そこで同社は、従来の「間接関与」に加え、「主体的直接関与」の仕組みを確立するアクションをとった。同社は、本部一括仕入れと積算ソフトウェア「COSNAVI template」を活用し、『建築家が設計する注文住宅』というコンセプトはそのままに、従来よりも価格競争力を高め、見積もり作業を迅速化するシステムを構築している。主体的直接関与においては、Web会員など本部が獲得した会員向けに、同社の営業員が「ASJ YOKOHAMA CELL」など同社の拠点において、大型モニターを見ながら「COSNAVI」を利用して顧客との打ち合わせをする。「COSNAVI」は、モニター上で建材や住設機器などの写真を見ながら選ぶと即座に見積もりに反映されるので、打ち合わせの早期の段階で予算内に具現化できるイメージを提示することができ、従来のような、打ち合わせ後半に発生するコストクラッシュを回避できる。また、2人の建築家からの提案方式である「プランニングコースDUAL」を採用することで、顧客の選択肢を広げるとともに、比較検討する作業を通して顧客の納得性や満足度を高め、契約率を高める狙いだ。

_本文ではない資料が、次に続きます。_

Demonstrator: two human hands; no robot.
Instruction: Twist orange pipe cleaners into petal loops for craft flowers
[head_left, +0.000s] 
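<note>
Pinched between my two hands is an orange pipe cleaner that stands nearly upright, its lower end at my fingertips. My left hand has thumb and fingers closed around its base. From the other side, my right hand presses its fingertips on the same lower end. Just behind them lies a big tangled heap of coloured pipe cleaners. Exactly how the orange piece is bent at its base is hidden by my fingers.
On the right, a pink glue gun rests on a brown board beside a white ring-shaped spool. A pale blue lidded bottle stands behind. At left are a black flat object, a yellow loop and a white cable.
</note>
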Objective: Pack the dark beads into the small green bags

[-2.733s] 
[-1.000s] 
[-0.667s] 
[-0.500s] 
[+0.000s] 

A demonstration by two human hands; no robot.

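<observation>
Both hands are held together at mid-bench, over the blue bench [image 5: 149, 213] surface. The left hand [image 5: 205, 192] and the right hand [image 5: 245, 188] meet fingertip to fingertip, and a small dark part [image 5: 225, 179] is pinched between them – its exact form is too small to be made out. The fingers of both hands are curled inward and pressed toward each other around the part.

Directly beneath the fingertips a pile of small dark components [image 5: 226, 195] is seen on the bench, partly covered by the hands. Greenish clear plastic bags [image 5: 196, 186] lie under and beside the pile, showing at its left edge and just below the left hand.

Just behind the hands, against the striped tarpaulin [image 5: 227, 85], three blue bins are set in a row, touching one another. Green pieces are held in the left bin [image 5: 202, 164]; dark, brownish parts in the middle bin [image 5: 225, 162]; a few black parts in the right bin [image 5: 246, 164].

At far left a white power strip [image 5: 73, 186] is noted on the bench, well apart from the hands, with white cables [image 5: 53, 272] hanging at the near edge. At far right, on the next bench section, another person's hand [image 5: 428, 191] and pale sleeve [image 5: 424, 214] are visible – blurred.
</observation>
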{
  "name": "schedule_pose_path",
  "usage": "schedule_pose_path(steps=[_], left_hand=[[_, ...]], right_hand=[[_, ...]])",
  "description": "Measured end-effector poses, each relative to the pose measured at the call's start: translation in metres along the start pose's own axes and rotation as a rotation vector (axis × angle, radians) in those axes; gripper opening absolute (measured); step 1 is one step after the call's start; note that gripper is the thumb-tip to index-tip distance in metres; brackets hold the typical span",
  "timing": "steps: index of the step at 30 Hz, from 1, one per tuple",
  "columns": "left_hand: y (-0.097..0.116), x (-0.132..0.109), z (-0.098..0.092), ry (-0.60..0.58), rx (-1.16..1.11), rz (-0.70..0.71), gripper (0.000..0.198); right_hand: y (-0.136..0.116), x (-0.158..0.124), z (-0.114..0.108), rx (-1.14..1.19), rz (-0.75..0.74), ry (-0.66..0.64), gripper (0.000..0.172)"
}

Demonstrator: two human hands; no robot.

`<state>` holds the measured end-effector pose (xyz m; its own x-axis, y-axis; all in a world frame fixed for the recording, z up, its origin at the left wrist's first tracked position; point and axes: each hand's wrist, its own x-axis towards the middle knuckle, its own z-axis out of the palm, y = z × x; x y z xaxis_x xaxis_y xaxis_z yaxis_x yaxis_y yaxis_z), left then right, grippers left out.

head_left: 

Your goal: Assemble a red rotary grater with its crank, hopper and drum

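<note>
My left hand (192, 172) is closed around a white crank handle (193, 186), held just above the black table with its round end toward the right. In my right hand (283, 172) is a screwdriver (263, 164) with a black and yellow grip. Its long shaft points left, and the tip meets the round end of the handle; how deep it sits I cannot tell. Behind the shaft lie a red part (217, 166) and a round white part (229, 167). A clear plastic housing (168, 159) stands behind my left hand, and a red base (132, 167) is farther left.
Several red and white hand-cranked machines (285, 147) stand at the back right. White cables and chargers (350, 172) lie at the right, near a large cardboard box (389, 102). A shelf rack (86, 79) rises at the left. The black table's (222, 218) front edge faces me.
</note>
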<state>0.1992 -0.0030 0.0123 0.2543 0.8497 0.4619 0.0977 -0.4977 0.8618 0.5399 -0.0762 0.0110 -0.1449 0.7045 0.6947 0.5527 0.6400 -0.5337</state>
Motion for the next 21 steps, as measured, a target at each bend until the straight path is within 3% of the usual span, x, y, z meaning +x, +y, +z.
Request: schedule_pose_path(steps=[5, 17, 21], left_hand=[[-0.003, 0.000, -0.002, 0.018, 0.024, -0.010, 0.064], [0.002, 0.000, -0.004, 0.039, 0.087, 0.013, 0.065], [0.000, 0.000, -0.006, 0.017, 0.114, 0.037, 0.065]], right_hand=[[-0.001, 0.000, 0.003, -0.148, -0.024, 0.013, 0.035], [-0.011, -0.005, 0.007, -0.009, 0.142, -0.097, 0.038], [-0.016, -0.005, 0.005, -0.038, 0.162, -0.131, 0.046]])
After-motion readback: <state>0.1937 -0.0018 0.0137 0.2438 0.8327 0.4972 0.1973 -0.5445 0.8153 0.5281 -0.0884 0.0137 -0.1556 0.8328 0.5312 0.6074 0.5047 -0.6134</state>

同社の主体的直接関与は、2つの効果を狙う。まず、同社の営業が、一括仕入れや「COSNAVI」を活用することにより、顧客との打ち合わせの迅速化と成約率の向上など営業上の有用性を立証し、加盟スタジオのモデルとなること。加盟スタジオの業務におけるASJ事業の優先順位を上げることでもある。もう一つは、主体的直接関与により持続的成長をより確実なものとすることである。

○契約工務店に対する2つの制度
同社は、加盟建設会社・工務店に対し、従来からの「ASJスタジオ運営契約」とは別に、「ASJ登録工務店契約」という制度を設けた。建設会社・工務店は一般に施工能力に優れるが、どちらかというと営業が得意ではない。同社がWeb会員等を紹介する「ASJ登録工務店契約」においては、登録工務店はイベントを開催するなどの営業活動は不要で、スタジオを設ける必要もない。これは自前のスタジオや営業員を抱えるキャパシティのない工務店に向いている。この場合、従来の「ASJスタジオ運営契約」に従って工務店が負担する契約金300万円の支払いも不要になる。ただし、営業費やスタジオ運営費が不要な分、本部に支払う受注ロイヤリティは、スタジオ運営契約の3%に比し、高料率となる。月額ロイヤリティ会費は、いずれも10万円である。

建築家は、設計に込めた思想や意図、機能性などの表現力に優れるが、顧客との接点を豊富に持つことが難しい。従来の間接関与方式では、加盟工務店による建築費積算の段階で案件がクラッシュしてしまうことが多々あった。新たな主体的直接関与方式では、同社営業チームが会員とプランニングコースにおける打ち合わせを行うので、会員と本部一括仕入れや「COSNAVI」を利用した建築コストのイメージを共有することで、ある程度コストの問題をクリアした形で案件が建築家に紹介されることになる。本部が設計契約率を高めるお膳立てをしているため、本部案件に積極的に関与する建築家が出てくるだろう。「プランニングコースDUAL」では2人の建築家が競うことになるが、案件に参加する機会が増えることを歓迎する人もいる。

これにより同社にとっては、設計契約ロイヤリティと受注ロイヤリティ他を加えた手数料率のトータルが、従来の請負契約額の6〜7%から10%に上がることになる。